Instructions to follow
Transcribe nothing except the lines below that run from the one with "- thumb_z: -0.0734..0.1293" to the one with "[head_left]", ends included, and do not copy any picture.

Provided data
____

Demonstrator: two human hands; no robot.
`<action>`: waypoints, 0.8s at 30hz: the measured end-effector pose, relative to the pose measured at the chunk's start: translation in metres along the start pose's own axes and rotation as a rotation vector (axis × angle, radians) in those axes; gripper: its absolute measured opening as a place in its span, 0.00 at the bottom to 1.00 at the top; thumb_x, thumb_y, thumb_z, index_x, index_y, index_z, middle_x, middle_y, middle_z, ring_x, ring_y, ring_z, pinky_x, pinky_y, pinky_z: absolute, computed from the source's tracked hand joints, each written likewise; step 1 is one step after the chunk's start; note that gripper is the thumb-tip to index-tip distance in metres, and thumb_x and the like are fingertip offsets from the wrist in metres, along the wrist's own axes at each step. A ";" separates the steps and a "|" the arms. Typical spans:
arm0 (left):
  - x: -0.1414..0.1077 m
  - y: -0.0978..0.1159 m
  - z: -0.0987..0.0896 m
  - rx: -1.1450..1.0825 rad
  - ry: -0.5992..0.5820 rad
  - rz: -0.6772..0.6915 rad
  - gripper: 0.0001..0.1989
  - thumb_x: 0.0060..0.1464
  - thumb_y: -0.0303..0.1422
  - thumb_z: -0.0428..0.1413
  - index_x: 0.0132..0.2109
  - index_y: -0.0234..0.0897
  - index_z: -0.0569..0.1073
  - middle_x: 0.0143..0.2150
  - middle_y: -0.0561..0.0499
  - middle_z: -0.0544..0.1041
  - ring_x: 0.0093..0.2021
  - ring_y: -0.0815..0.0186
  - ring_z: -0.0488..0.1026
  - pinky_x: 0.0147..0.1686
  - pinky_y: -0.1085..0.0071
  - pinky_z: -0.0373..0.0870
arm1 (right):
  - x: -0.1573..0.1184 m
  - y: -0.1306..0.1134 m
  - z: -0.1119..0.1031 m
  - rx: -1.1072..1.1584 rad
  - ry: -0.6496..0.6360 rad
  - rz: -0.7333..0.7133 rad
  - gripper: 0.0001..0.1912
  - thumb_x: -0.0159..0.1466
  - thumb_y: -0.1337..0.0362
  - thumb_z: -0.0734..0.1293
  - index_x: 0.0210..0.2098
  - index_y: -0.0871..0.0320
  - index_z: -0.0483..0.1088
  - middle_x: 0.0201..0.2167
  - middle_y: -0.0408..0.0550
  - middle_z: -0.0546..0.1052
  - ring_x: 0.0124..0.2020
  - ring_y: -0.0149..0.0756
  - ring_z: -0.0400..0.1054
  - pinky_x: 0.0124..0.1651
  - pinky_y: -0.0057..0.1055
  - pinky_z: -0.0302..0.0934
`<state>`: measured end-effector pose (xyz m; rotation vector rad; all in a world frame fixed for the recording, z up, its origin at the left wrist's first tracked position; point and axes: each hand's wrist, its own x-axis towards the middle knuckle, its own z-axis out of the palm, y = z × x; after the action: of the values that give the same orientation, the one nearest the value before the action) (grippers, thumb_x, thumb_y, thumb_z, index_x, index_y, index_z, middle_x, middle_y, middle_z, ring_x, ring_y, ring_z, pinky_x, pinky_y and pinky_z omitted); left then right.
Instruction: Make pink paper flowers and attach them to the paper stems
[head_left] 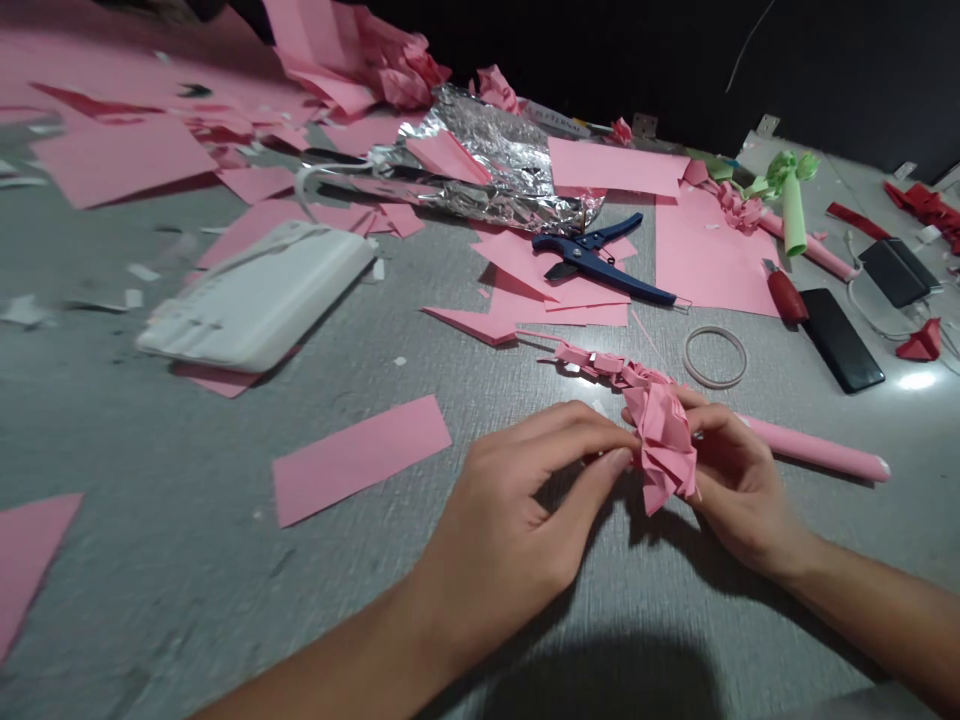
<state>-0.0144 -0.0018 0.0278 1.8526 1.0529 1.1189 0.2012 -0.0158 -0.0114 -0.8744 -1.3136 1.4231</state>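
Observation:
A pink paper flower [666, 445] with crumpled, pointed petals is held between both hands, just above the grey table. My left hand [536, 490] pinches its left edge between thumb and fingers. From the right side, my right hand [739, 480] grips the flower, its fingertips partly hidden behind the petals. Just behind the flower lies a string of folded pink paper pieces [600, 365]. A rolled pink paper tube [821, 447] extends to the right beyond my right hand. To the left of my left hand rests a pink paper strip [364, 460].
Blue-handled cutters [600, 262] lie on pink scraps near the middle. Behind them is crumpled foil [495, 150]. A white power-bank-like box [259, 290] sits at left. On the right are a tape ring [715, 357], a black phone [842, 340] and a green paper flower [793, 195].

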 end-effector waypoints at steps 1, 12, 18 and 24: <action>0.001 0.000 0.000 -0.040 -0.007 -0.032 0.12 0.67 0.23 0.57 0.39 0.41 0.83 0.37 0.54 0.84 0.36 0.67 0.81 0.38 0.71 0.75 | 0.000 -0.001 0.000 -0.006 -0.002 -0.003 0.11 0.70 0.62 0.77 0.50 0.46 0.77 0.66 0.48 0.72 0.67 0.43 0.70 0.63 0.42 0.73; 0.001 0.000 0.005 -0.192 -0.001 -0.213 0.07 0.63 0.27 0.62 0.35 0.42 0.82 0.34 0.56 0.84 0.35 0.67 0.79 0.38 0.68 0.73 | -0.002 -0.005 0.007 -0.170 -0.021 -0.114 0.08 0.73 0.66 0.73 0.49 0.47 0.77 0.64 0.50 0.72 0.67 0.44 0.69 0.62 0.41 0.72; 0.000 -0.002 0.006 -0.207 0.010 -0.176 0.08 0.64 0.27 0.61 0.36 0.41 0.82 0.33 0.57 0.83 0.34 0.68 0.79 0.38 0.69 0.73 | -0.003 -0.004 0.006 -0.157 -0.033 -0.116 0.12 0.73 0.69 0.72 0.51 0.45 0.77 0.65 0.48 0.70 0.67 0.41 0.69 0.62 0.37 0.71; 0.000 -0.001 0.007 -0.168 0.019 -0.151 0.08 0.63 0.25 0.60 0.35 0.40 0.81 0.32 0.57 0.82 0.32 0.70 0.77 0.36 0.71 0.72 | -0.004 -0.004 0.007 -0.111 -0.024 -0.081 0.11 0.73 0.69 0.73 0.51 0.45 0.77 0.65 0.47 0.70 0.66 0.41 0.70 0.65 0.39 0.68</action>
<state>-0.0086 -0.0022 0.0247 1.6066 1.0572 1.1027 0.1964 -0.0216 -0.0069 -0.8690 -1.4417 1.3112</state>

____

Final answer
  - thumb_z: -0.0734..0.1293
  - index_x: 0.0210..0.2098
  - index_y: -0.0871..0.0320
  - index_z: -0.0483..0.1088
  - middle_x: 0.0201..0.2167
  - middle_y: -0.0408..0.0550
  - middle_z: -0.0546..0.1052
  - ring_x: 0.0124..0.2020
  - ring_y: -0.0149..0.0756
  - ring_z: -0.0400..0.1054
  - pinky_x: 0.0124..0.1651
  - pinky_y: -0.0057..0.1055
  - pinky_z: -0.0302..0.0934
`<state>`: measured end-effector pose (xyz m; rotation vector rad; all in a world frame fixed for the recording, z up, its origin at the left wrist's first tracked position; point and axes: each hand's wrist, its own x-axis towards the middle knuckle, its own z-axis out of the palm, y = z × x; after the action: of the values that give the same orientation, the one nearest the value before the action) (grippers, thumb_x, thumb_y, thumb_z, index_x, index_y, index_z, middle_x, middle_y, middle_z, ring_x, ring_y, ring_z, pinky_x, pinky_y and pinky_z omitted); left then right.
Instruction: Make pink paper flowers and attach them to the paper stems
[head_left] 

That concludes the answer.